* What is required *
Pull every line containing "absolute" from the data.

---------- Data provided

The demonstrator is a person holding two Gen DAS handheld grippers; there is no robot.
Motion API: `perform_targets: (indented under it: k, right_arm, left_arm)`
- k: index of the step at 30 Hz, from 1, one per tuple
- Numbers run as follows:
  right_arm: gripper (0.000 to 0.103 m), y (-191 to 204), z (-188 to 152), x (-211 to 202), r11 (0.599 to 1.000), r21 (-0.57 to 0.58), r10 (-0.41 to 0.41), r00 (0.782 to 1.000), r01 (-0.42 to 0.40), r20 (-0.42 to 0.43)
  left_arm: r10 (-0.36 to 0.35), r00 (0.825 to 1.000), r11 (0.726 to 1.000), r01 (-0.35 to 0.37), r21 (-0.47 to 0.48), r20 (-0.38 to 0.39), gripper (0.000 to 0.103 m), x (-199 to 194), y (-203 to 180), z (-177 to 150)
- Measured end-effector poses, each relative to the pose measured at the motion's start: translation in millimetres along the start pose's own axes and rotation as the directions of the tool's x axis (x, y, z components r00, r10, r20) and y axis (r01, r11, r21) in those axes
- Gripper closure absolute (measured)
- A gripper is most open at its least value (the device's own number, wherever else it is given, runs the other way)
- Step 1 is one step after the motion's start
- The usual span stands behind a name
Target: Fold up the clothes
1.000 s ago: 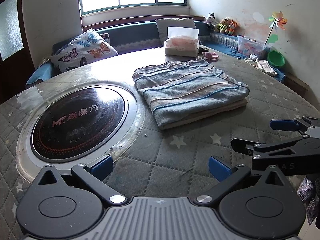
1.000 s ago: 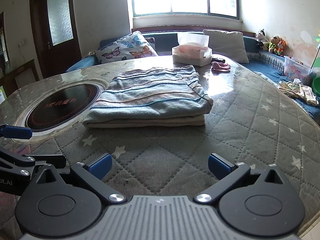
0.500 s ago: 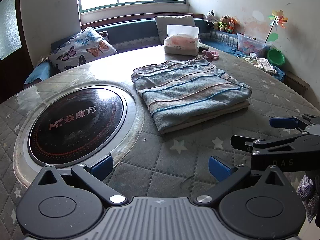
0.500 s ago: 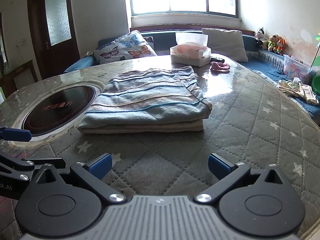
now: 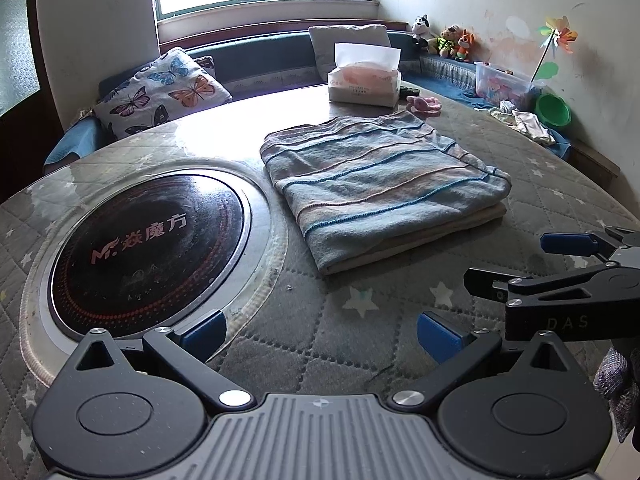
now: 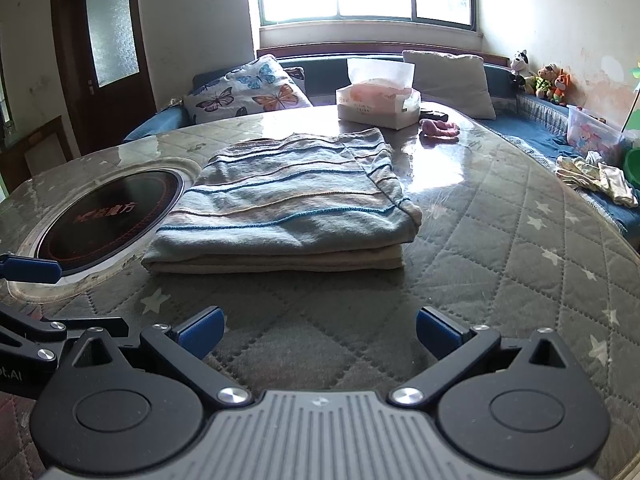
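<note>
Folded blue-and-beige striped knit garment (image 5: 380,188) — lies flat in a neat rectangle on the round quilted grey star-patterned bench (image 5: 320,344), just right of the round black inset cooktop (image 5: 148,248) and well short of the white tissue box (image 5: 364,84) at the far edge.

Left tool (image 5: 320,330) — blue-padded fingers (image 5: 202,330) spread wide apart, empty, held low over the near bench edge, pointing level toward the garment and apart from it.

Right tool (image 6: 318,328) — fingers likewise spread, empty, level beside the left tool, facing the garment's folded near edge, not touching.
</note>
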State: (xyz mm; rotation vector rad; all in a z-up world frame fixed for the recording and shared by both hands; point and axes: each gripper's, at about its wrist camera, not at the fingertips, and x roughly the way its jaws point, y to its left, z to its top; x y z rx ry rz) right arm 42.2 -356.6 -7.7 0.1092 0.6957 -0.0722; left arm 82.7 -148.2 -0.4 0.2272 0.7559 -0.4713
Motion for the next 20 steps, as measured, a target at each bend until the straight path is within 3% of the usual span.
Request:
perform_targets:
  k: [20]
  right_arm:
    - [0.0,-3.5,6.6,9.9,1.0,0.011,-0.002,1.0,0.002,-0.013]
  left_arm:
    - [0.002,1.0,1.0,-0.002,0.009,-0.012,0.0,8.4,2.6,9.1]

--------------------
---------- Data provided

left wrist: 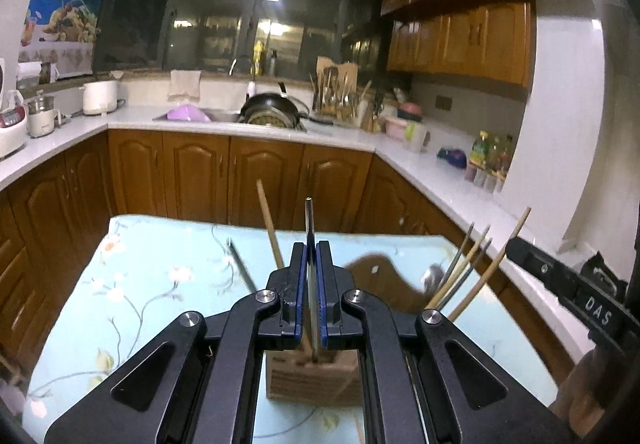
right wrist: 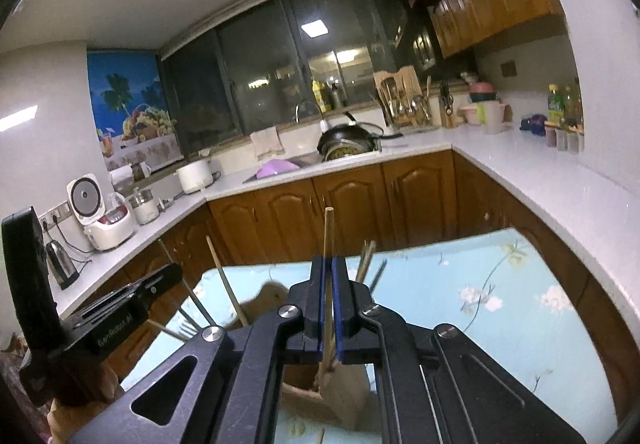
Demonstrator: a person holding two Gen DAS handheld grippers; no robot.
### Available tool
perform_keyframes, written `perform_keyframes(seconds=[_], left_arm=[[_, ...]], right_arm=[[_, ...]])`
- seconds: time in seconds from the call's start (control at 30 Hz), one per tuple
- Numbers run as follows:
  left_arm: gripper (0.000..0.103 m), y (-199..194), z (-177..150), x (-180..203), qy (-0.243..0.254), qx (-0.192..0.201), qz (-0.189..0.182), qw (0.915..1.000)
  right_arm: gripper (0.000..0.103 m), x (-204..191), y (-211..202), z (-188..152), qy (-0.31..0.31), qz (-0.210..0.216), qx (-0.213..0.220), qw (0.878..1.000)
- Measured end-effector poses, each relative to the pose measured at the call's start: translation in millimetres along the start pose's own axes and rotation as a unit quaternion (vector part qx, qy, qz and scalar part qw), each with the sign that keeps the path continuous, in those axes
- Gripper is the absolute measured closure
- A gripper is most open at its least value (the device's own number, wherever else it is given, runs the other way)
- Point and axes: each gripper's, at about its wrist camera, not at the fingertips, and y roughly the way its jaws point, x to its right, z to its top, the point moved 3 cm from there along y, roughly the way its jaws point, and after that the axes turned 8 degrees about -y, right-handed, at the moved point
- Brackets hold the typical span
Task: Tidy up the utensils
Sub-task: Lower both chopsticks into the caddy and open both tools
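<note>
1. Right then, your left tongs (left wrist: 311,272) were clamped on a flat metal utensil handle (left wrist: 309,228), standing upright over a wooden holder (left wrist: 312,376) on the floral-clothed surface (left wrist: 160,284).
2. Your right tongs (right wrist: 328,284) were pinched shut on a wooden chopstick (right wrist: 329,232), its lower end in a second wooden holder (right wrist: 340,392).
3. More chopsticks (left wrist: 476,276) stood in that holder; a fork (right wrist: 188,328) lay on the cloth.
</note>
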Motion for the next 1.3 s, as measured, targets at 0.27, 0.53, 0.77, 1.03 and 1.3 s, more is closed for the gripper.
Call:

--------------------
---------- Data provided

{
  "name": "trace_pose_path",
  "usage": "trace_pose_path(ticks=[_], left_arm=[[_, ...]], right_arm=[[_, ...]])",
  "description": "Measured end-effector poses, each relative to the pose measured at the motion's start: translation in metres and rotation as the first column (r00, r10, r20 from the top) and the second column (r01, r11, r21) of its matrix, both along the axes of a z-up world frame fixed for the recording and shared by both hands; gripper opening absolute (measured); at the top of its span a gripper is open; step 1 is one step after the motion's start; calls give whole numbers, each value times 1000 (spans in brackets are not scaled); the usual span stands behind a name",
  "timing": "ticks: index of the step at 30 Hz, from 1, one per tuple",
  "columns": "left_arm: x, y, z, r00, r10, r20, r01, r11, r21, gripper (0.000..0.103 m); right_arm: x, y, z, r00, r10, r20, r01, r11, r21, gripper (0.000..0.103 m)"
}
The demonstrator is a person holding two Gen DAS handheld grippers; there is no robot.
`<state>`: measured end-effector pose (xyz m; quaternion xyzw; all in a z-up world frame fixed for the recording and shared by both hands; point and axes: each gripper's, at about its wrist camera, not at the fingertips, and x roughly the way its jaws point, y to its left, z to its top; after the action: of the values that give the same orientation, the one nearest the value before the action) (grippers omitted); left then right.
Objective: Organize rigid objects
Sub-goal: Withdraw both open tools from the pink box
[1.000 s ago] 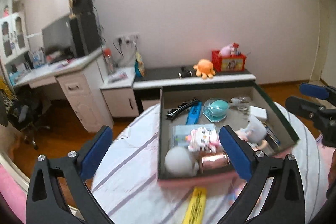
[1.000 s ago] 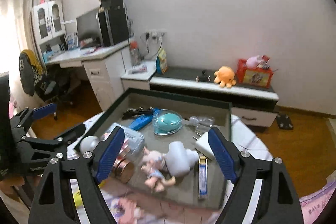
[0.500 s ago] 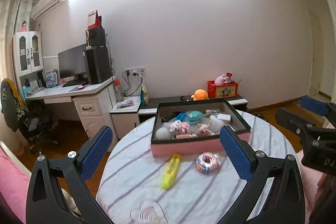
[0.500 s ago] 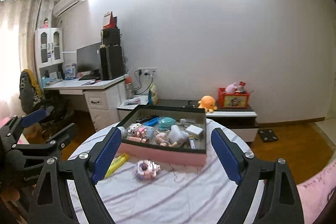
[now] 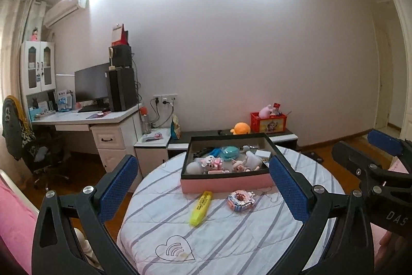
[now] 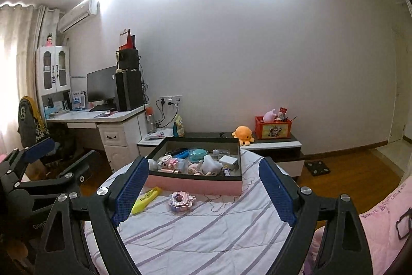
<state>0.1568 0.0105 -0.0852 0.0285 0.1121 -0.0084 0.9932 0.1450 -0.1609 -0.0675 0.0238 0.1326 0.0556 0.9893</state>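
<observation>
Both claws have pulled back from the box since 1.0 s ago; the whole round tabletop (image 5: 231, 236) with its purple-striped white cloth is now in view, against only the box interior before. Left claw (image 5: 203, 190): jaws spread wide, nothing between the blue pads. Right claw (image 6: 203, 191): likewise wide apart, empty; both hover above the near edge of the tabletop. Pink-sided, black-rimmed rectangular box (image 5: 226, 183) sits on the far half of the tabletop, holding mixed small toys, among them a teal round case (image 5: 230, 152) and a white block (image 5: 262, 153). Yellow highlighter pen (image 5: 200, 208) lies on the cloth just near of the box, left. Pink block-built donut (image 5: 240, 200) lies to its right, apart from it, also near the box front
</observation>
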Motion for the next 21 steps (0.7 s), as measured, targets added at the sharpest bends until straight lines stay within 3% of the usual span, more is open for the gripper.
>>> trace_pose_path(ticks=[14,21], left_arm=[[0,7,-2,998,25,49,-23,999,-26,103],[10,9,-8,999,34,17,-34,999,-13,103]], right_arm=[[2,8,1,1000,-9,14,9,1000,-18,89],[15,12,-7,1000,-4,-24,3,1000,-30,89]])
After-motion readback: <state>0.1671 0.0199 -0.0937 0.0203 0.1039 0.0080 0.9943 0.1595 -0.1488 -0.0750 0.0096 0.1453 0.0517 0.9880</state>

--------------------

* Task response *
- Gripper closure absolute (measured)
- Gripper is the absolute measured closure
  "description": "Measured end-effector poses, each relative to the pose measured at the motion's start: translation in metres and rotation as the first column (r00, r10, r20 from the top) and the second column (r01, r11, r21) of its matrix, both along the axes of a z-up world frame fixed for the recording and shared by both hands; gripper opening absolute (measured); at the top of its span a gripper is open; step 1 is one step after the motion's start; calls give whole numbers, each value times 1000 (spans in brackets are not scaled); the usual span stands behind a name",

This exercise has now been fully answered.